Singapore MAS · Practitioner guide

Singapore MAS Crypto Licensing: 2026 Practitioner Guide

Singapore reads serious from a distance. Up close, MAS authorisation under the Payment Services Act is one of the most selective crypto licences anywhere. The headline approval count is small for a reason.

Singapore MAS crypto licensing — Payment Services Act practitioner guide

Singapore crypto licensing is the regulatory regime under the Payment Services Act 2019 (PSA) — supervised by the Monetary Authority of Singapore (MAS) — that licenses firms providing Digital Payment Token services such as dealing in DPTs or operating a DPT exchange, with two main licence categories, Standard Payment Institution and Major Payment Institution, distinguished by transaction-volume thresholds.

Quick facts

ParameterValue
RegulatorMonetary Authority of Singapore (MAS) — Singapore's central bank and integrated financial supervisor
Legal basisPayment Services Act 2019 (PSA), in force from 28 January 2020
Activity regulatedDigital Payment Token (DPT) services — dealing in DPTs and providing DPT exchange
Licence categoriesStandard Payment Institution (SPI) and Major Payment Institution (MPI) — distinguished by transaction-volume thresholds
ProfileDeliberate, narrow, and notoriously selective — MAS has publicly favoured quality over volume in approvals
SubstanceReal Singapore presence expected — directors, compliance staff, operations actually based in Singapore
EU passportNone — a Singapore MAS licence does not reach the EU market; EU customers require MiCA

A serious regulator, not a fast door

Singapore appears on almost every shortlist for the same reasons it appears on so many other financial-services shortlists. It is stable, English-language, well-governed, and the Monetary Authority of Singapore (MAS) has a deep, prudential-supervision tradition. The regime is real, in both senses — it is taken seriously by the market, and it is enforced seriously by the regulator.

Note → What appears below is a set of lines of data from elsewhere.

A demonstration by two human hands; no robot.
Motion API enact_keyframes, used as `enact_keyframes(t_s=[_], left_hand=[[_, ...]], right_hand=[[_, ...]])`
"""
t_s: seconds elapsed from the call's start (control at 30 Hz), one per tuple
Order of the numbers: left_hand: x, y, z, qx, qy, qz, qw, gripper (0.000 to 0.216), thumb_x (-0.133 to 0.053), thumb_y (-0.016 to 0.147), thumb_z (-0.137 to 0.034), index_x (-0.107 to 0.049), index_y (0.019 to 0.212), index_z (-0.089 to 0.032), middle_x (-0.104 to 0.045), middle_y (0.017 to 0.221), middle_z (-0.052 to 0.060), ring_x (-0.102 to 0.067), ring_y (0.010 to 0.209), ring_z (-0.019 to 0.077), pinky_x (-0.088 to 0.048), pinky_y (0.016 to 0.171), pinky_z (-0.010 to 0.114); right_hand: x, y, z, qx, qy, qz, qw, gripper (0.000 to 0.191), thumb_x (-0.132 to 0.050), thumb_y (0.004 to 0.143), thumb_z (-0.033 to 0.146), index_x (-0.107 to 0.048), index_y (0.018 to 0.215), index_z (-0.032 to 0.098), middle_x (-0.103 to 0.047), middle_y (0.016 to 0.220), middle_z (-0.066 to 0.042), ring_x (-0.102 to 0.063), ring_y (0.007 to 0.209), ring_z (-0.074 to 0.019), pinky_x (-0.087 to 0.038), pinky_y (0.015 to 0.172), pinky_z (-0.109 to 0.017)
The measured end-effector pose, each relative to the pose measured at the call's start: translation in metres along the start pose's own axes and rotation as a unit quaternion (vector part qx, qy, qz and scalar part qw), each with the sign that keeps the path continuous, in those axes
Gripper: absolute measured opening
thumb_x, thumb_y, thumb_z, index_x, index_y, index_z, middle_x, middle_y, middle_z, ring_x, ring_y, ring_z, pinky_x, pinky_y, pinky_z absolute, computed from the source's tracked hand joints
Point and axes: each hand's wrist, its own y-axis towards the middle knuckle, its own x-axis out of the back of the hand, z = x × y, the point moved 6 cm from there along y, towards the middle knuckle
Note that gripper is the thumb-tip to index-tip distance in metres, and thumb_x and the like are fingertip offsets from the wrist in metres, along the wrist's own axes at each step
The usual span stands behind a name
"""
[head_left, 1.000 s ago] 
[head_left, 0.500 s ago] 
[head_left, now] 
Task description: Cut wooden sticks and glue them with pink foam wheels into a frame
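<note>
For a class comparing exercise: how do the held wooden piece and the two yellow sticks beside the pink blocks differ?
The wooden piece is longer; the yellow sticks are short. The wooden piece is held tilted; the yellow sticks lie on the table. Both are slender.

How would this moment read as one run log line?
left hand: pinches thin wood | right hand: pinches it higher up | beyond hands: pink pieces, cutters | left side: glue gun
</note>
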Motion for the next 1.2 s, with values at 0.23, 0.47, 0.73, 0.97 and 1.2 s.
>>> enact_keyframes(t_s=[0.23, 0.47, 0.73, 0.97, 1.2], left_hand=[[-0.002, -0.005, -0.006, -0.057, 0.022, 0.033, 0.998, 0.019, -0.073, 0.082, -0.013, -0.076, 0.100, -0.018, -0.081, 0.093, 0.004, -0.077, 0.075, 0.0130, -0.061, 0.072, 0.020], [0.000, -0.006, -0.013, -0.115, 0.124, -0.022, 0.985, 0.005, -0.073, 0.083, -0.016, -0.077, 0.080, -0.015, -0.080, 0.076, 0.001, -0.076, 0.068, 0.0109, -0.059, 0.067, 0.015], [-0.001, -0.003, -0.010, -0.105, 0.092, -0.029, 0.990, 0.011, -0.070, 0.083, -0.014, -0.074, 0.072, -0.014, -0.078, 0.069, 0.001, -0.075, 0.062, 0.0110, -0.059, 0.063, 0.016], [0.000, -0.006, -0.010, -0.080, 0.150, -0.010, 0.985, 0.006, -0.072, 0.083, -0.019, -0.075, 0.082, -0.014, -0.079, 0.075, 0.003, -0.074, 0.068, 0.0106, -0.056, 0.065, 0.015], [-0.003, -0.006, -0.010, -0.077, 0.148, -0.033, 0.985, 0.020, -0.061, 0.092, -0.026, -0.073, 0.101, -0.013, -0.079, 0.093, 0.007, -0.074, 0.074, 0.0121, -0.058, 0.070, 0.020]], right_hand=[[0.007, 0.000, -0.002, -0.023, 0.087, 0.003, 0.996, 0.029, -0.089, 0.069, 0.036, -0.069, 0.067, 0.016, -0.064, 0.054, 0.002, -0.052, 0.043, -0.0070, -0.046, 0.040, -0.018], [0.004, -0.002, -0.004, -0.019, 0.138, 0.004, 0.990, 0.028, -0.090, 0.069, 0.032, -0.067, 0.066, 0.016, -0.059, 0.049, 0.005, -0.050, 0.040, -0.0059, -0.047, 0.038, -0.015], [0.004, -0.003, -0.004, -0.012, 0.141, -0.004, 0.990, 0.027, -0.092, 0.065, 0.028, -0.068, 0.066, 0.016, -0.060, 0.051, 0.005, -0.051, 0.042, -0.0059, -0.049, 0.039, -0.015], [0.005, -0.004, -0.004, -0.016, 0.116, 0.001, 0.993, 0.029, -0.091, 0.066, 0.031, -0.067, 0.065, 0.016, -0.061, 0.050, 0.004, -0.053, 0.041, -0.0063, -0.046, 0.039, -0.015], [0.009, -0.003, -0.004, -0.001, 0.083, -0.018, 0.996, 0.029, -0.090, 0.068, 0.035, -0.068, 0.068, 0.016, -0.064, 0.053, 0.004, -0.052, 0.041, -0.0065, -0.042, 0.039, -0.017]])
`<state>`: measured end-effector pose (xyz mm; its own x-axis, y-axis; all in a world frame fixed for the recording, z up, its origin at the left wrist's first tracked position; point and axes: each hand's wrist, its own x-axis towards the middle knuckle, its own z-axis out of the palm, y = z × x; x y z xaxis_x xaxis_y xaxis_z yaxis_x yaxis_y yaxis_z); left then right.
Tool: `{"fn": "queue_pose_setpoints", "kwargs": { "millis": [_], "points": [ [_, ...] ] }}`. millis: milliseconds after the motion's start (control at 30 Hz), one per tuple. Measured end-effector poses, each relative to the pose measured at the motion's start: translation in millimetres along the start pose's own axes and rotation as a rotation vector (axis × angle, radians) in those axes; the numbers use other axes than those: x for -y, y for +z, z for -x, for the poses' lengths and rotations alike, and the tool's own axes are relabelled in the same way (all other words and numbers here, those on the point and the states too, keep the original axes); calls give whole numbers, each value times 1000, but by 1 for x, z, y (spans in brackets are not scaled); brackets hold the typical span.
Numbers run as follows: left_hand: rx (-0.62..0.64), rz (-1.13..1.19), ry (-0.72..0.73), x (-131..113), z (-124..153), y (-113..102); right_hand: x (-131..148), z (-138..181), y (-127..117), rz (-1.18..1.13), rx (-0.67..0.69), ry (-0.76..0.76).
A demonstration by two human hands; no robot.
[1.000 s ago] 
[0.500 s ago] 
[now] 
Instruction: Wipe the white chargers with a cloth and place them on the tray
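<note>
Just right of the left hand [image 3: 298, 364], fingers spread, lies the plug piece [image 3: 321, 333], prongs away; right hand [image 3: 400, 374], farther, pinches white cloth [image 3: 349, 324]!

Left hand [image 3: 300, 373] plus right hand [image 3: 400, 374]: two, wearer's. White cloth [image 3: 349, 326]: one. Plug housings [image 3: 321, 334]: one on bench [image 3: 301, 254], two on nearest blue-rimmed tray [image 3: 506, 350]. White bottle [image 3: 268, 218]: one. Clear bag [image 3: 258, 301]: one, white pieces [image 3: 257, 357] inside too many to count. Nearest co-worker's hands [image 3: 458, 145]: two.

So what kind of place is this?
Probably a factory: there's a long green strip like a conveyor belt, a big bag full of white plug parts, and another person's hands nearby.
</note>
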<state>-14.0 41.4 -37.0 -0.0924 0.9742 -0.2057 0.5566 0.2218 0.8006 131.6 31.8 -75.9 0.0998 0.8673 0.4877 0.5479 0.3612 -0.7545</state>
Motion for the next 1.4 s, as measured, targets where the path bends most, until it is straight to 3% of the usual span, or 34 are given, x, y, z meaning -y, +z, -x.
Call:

It is also narrow and selective. A founder who reads Singapore as a fast, certain crypto base has read the brochure rather than the regulator.

What the PSA actually covers

Crypto licensing in Singapore sits inside the Payment Services Act 2019 (PSA), in force from 28 January 2020. The PSA regulates a broader payment-services landscape, with crypto licensing specifically attaching to Digital Payment Token (DPT) services:

  • Dealing in DPTs — buying and selling DPTs against fiat or other DPTs
  • Providing a DPT exchange — operating a platform that matches DPT buyers and sellers

If a firm provides either of those services in or from Singapore, it needs a PSA licence — or it needs not to be doing the activity. MAS does not run a “register and notify” track for these services.

Two licence classes — SPI and MPI

The PSA splits payment-institution licensing into two main classes, distinguished by transaction-volume thresholds:

  • Standard Payment Institution (SPI) — for firms below the relevant transaction-volume thresholds. Lighter requirements, but still substantial.
  • Major Payment Institution (MPI) — for firms above the thresholds. Heavier requirements across capital, controls, and governance.

The class choice is not a free pick. A firm whose projected volumes will breach the SPI thresholds within a foreseeable horizon should scope an MPI from the start — discovering the threshold breach in operation, without the higher authorisation in hand, is a supervisory problem of its own.

The MAS approval profile

This is the part founders most often under-research. MAS is selective. The publicly observable pattern over recent years has been a relatively small number of approvals against a larger applicant pool, with a meaningful share of applications withdrawn during the assessment — a softer outcome than a formal refusal, but in practice the same end state.

MAS is not running a counter. It is running a regulator. The bar lands hardest on:

  • AML/CFT controls — risk assessment, transaction monitoring, sanctions screening
  • Fit-and-proper — directors and key staff, with substance behind the names
  • Local presence — real operations and management based in Singapore
  • Risk management and cyber hygiene — MAS Notices and Guidelines set explicit expectations

A clean file matters more here than in most jurisdictions.

What MAS expects on substance

A Singapore licence is not a nameplate licence. MAS expects directors and compliance leadership to be actually based in Singapore, decision-making to happen in Singapore, and operations — including AML and risk functions — to run from Singapore.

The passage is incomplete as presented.